# GIVEN INFORMATION
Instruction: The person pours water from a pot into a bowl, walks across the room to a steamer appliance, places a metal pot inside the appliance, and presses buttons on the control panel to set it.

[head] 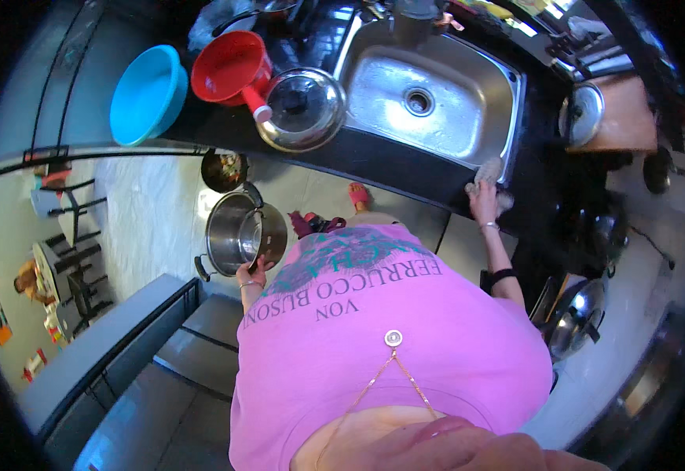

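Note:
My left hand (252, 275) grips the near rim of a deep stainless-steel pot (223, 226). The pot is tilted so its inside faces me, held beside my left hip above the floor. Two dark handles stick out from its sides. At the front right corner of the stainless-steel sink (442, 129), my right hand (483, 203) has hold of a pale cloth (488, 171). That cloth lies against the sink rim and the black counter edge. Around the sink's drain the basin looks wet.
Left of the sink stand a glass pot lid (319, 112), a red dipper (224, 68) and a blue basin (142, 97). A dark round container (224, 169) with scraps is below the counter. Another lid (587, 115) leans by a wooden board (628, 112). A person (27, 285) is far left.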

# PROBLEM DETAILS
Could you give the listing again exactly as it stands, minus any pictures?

# WRITTEN RESPONSE
Instruction: The person pours water from a pot into a bowl, walks across the room to a steamer appliance, places a metal pot inside the appliance, and presses buttons on the control panel to set it.

[head] 

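Note:
My left hand (252, 275) grips the near rim of a deep stainless-steel pot (223, 226). The pot is tilted so its inside faces me, held beside my left hip above the floor. Two dark handles stick out from its sides. At the front right corner of the stainless-steel sink (442, 129), my right hand (483, 203) has hold of a pale cloth (488, 171). That cloth lies against the sink rim and the black counter edge. Around the sink's drain the basin looks wet.
Left of the sink stand a glass pot lid (319, 112), a red dipper (224, 68) and a blue basin (142, 97). A dark round container (224, 169) with scraps is below the counter. Another lid (587, 115) leans by a wooden board (628, 112). A person (27, 285) is far left.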

No more output remains.